If Employment Judge Joffe is correct, our current approach to the Transfer of Undertakings Regulations needs a complete re-think. She decided last week that three cycle couriers who had been engaged as non-employee workers were in principle entitled to invoke the protection of TUPE.
This decision, if confirmed on appeal, would represent a fundamental shift in the focus of TUPE, which up to now has been thought to apply to employees only. That understanding is consistent with the wording of the TUPE Regulations, which extend protection to employees but expressly exclude individuals working under a contract for services. But in recent years our courts have been increasingly willing to interpret domestic employment legislation broadly, to ensure that it aligns with the EU law it is designed to implement. This latest decision is perhaps the most extreme example of that to date.
Because it is a preliminary ruling, there is little in the way of factual background. But it is clear that the three claimants worked for Revisecatch until 31 January 2018, when it lost a contract with HCA Healthcare for the provision of courier services to Citi Sprint. Since then the three workers have been engaged by City Sprint. Subject to any appeal, this decision will open the way for these workers to argue that Revisecatch’s liability for unpaid holiday pay has transferred to City Sprint under TUPE. There is also a claim for failure to inform and consult.
Now that they have crossed the employment status hurdle, it is assumed that the three couriers will need to show that they can bring themselves within the definition of a service provision change under TUPE. To do that they would need to show that while working from Revise Catch they were assigned to an “organised grouping” of workers whose “principal purpose” was to carry out the contract for HCA Healthcare. That may not be easy to establish for a group of individuals working on what one assumes were typical gig economy terms.
Indeed, when one stands back and looks at the whole TUPE framework, it is hard to see how it can readily be applied to workers who have no employment security, and probably no entitlement to be given work on a regular basis either. The automatic transfer of employment and the preservation of existing terms and conditions following the transfer are the two key protections. How can these protections bite for workers who under domestic law can be engaged on a gig by gig basis?
It is true that there are many varieties of non-employee worker, and some are engaged on terms that have more in common with an employment relationship than others. However, it was agreed by all parties in this case that the question to be decided was an all or nothing point – either TUPE applied to all non-employee workers or it applied to none.

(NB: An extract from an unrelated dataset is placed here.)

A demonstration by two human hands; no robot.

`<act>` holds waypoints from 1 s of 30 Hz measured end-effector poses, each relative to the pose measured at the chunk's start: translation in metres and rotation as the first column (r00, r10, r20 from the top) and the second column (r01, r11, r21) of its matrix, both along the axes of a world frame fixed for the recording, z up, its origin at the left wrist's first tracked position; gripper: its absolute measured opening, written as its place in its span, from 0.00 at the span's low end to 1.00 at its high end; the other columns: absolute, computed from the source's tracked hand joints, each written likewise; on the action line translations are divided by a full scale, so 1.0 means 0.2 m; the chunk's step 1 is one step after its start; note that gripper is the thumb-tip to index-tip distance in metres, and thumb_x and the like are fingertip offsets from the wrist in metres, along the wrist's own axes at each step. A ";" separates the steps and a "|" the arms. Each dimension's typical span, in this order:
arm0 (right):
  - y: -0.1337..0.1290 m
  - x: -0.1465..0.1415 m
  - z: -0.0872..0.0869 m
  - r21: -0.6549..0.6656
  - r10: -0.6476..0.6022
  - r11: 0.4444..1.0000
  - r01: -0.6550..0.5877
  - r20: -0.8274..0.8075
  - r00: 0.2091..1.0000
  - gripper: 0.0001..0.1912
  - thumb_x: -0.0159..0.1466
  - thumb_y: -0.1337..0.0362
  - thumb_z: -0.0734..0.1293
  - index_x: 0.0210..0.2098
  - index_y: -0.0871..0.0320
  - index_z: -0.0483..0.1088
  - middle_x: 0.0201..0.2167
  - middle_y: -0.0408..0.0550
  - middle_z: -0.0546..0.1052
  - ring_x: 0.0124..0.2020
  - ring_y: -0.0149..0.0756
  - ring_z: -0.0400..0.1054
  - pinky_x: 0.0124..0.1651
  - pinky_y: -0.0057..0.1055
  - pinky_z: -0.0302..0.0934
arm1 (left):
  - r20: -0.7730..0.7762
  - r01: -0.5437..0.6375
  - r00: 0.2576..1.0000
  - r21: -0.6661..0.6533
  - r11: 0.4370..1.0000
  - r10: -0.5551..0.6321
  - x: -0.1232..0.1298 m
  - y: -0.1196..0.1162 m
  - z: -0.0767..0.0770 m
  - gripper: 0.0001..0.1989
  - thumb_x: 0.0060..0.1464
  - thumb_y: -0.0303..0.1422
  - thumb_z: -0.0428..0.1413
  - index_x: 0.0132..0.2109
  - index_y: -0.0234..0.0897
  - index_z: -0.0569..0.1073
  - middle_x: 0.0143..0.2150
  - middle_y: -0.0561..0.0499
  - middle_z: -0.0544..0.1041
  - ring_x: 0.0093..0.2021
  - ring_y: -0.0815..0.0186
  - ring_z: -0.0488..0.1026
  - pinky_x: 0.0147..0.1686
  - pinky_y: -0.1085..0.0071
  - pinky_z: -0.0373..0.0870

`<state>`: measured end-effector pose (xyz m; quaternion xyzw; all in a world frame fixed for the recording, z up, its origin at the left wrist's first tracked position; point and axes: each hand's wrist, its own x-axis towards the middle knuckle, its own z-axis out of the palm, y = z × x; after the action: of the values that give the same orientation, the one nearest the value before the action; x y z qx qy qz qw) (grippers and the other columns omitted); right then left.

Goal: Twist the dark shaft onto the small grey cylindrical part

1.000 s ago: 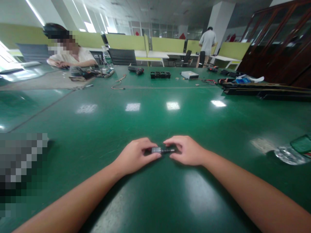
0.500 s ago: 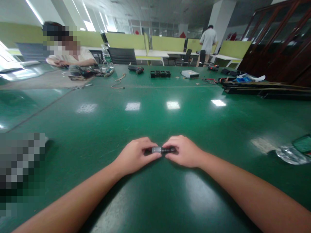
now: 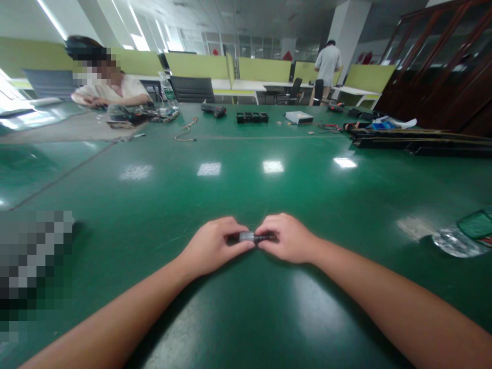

As a first instance decision, this ruling will not bind other employment tribunals and for a definitive answer we will need to wait for an appeal, either in this case or in one of the other employment status cases that are working their way through the system. However, it will give many employers pause for thought, particularly when competing for work with other businesses who may have mis-categorised their workers as self-employed, and hence may be facing significant claims for back-dated holiday pay.